Sistem kita sebetulnya sudah sangat rumit untuk mencegah korupsi, mulai peraturan terkait prosedur pengadaan barang dan jasa termasuk standard harga barang dan jasa. Serumit apapun sistem tentu masih ada celah yang memungkinkan peluang terjadinya pelanggaran (fraudulence).
Mengapa dua menteri itu ditangkap KPK ?
Pasti ada konstelasi peta politik Nasional yang melibatkan para elit negeri ini. Konstelasi politik itu kemudian memicu (trigger) pengungkapan korupsi oleh oknum pejabat politik sebagai pelaku namun sekaligus korban.

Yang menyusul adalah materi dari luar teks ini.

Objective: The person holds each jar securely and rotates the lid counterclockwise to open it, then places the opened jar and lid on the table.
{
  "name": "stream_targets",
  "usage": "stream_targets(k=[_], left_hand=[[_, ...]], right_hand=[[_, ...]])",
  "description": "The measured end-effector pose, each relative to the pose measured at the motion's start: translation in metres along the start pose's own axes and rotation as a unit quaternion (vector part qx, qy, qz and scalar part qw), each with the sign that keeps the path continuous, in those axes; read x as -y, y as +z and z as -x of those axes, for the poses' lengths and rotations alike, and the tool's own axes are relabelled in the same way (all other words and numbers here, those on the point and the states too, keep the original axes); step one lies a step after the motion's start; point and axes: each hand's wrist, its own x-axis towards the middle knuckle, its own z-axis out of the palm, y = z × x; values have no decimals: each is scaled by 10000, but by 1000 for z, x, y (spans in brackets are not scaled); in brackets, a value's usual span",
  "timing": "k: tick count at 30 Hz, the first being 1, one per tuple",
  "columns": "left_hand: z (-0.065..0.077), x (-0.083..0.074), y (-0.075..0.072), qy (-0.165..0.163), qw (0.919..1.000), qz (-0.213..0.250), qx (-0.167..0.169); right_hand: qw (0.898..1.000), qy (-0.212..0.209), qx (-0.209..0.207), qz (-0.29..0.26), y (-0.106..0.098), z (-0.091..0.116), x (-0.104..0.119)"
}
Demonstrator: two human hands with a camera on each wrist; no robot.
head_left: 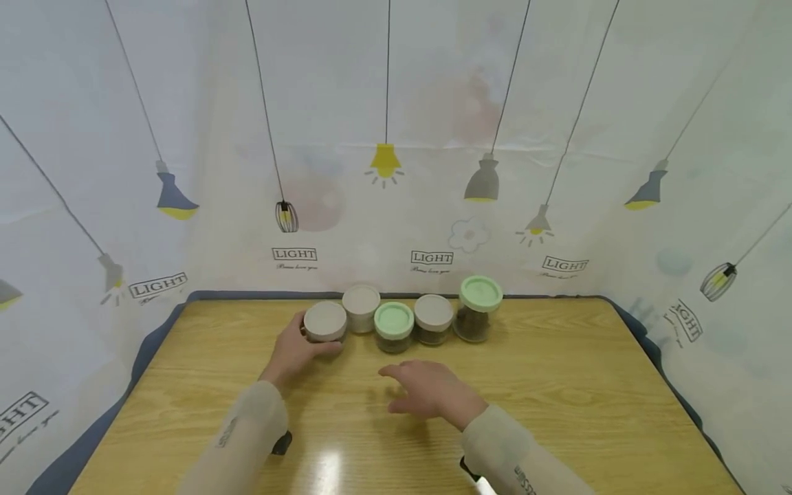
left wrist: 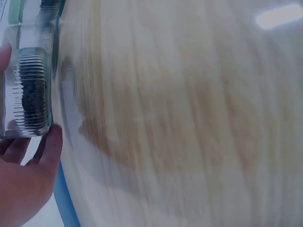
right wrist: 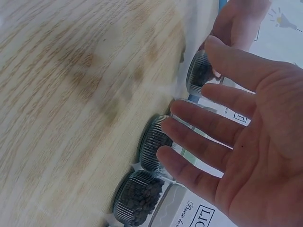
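Note:
At the left end of a group of glass jars, my left hand [head_left: 295, 350] grips a jar with a white lid [head_left: 325, 322]. Its thumb lies along the near side and the fingers go round the left. The left wrist view shows this ribbed jar [left wrist: 32, 90] with dark contents, fingers [left wrist: 51, 151] against its base. Over the table in front of the group, my right hand [head_left: 433, 390] holds nothing, its fingers spread. Nearest to it is a short jar with a green lid [head_left: 394, 326]. In the right wrist view, the palm [right wrist: 260, 142] partly hides the jars.
Behind the gripped jar stands another white-lidded jar [head_left: 361, 309]. Right of the short green-lidded one are a white-lidded jar [head_left: 433, 320] and a taller green-lidded jar [head_left: 479, 309]. The wooden table [head_left: 557, 399] meets a printed cloth wall [head_left: 383, 227] along its back edge.

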Motion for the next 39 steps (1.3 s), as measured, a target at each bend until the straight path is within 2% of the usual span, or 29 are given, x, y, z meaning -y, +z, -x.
stream_targets(k=[8, 13, 16, 22, 33, 39], left_hand=[[23, -2, -3, 359, 9970, 242, 643], [37, -5, 2, 537, 9932, 322, 981], [44, -6, 7, 762, 9895, 332, 1182], [57, -12, 19, 1197, 9782, 373, 1657], [71, -19, 49, 1406, 9638, 505, 2209], [82, -24, 61, 1501, 9577, 306, 2436]], right_hand=[[9997, 96, -172, 127, -4, 2, 0], [9994, 205, -224, 191, -9, 2, 0], [9992, 199, -284, 199, -10, 3, 1], [9971, 112, -674, 330, -9, 5, 4], [9969, 33, -751, 218, -12, 13, 12], [9961, -11, -761, 449, -11, 20, 15]])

Permainan korupsi oleh oknum pejabat tinggi jika terlalu kasar, ya pasti sangat beresiko. Setiap kasus pelanggaran hukum di instansi pemerintah by system pasti akan terdeteksi secara berjenjang baik oleh inspektorat, BPKP, BPK dan KPK. Â
Permasalahannya ada pejabat yang sensitif dan lantas sadar dengan sistem peringatan dini korupsi, namun banyak juga yang skeptis.
Saat pejabat skeptis dengan "early warning system", maka kondisi mereka akan tergantung pada dua hal yaitu bisa melakukan countertrade atau tidak. Mereka yang tidak bisa melakukan negosiasi taktis  sudah pasti akan terkena tindakan penegakkan hukum.